Économie
Le Sénat se dresse contre l’appropriation des œuvres par l’intelligence artificielle
_**La haute assemblée examine ce mercredi un dispositif législatif visant à renforcer la protection des créateurs face à l’utilisation massive de leurs contenus par les algorithmes, une initiative qui suscite des résistances dans l’industrie technologique.**_
Un projet de loi transpartisan est débattu ce mercredi au Palais du Luxembourg. Son objectif est d’offrir aux auteurs, artistes et interprètes un levier juridique plus solide pour défendre leurs droits face aux plateformes utilisant l’intelligence artificielle. Le texte instaure un principe de présomption selon lequel les contenus protégés par le droit d’auteur sont considérés comme ayant été exploités pour l’entraînement des systèmes d’IA. La charge de la preuve en cas de litige incomberait ainsi aux entreprises concernées, qui devraient démontrer le caractère licite de leurs pratiques.
Cette initiative parlementaire répond aux inquiétudes exprimées depuis plusieurs mois par les milieux culturels. Ceux-ci dénoncent une forme d’extraction systématique de livres, d’œuvres musicales, d’images ou de voix, sans autorisation préalable ni contrepartie financière. Des procédures judiciaires récentes, comme le retrait obtenu par des doubleurs français de modèles reproduisant leurs voix, illustrent ces tensions mais restent perçues comme des exceptions dans un paysage où les recours sont souvent complexes et coûteux.
Les promoteurs de la proposition estiment que le cadre actuel, qui permet aux ayants droit de s’opposer a posteriori à l’utilisation de leurs créations, présente des lacunes. Ils entendent ainsi rééquilibrer les rapports de force. « Il s’agit de mettre un terme à des pratiques d’aspiration non régulées des contenus culturels », a déclaré l’une des sénatrices à l’origine du texte, tout en affirmant que l’objectif n’était pas d’entraver l’innovation.

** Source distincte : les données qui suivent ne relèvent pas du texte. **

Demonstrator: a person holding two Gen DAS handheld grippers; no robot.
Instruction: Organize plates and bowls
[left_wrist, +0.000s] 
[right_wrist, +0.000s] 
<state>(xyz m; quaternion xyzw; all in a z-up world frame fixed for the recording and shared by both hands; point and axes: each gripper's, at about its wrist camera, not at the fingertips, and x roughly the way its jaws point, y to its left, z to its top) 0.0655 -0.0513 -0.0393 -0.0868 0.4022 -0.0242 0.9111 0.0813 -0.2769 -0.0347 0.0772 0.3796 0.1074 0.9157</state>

L’adoption de ce dispositif, qui en est à ses premiers stades législatifs, positionnerait la France comme un pays précurseur sur ce sujet, susceptible d’inspirer d’autres législations à l’étranger. Le vote s’annonce favorable au Sénat, où le texte bénéficie d’un large soutien.
Cependant, le projet rencontre une opposition marquée de la part des représentants du secteur numérique. Ces derniers jugent le mécanisme contre-productif, arguant qu’il risquerait de freiner le développement de l’IA en Europe en alourdissant excessivement les contraintes juridiques et en décourageant les accords de gré à gré. Une start-up française spécialisée a déjà exprimé ses craintes quant à un possible handicap pour la compétitivité européenne.
L’exécutif, quant à lui, semble naviguer entre deux exigences. D’un côté, le gouvernement affiche une ambition forte pour le développement d’une industrie de l’intelligence artificielle sur le territoire national. De l’autre, il ne peut ignorer les pressions du monde culturel pour une meilleure protection. Sa position définitive sur cette initiative parlementaire n’a pas encore été officiellement communiquée, reflétant les arbitrages délicats en cours. Un avis du Conseil d’État, sollicité par le Sénat, a néanmoins validé la constitutionnalité du principe, après quelques ajustements.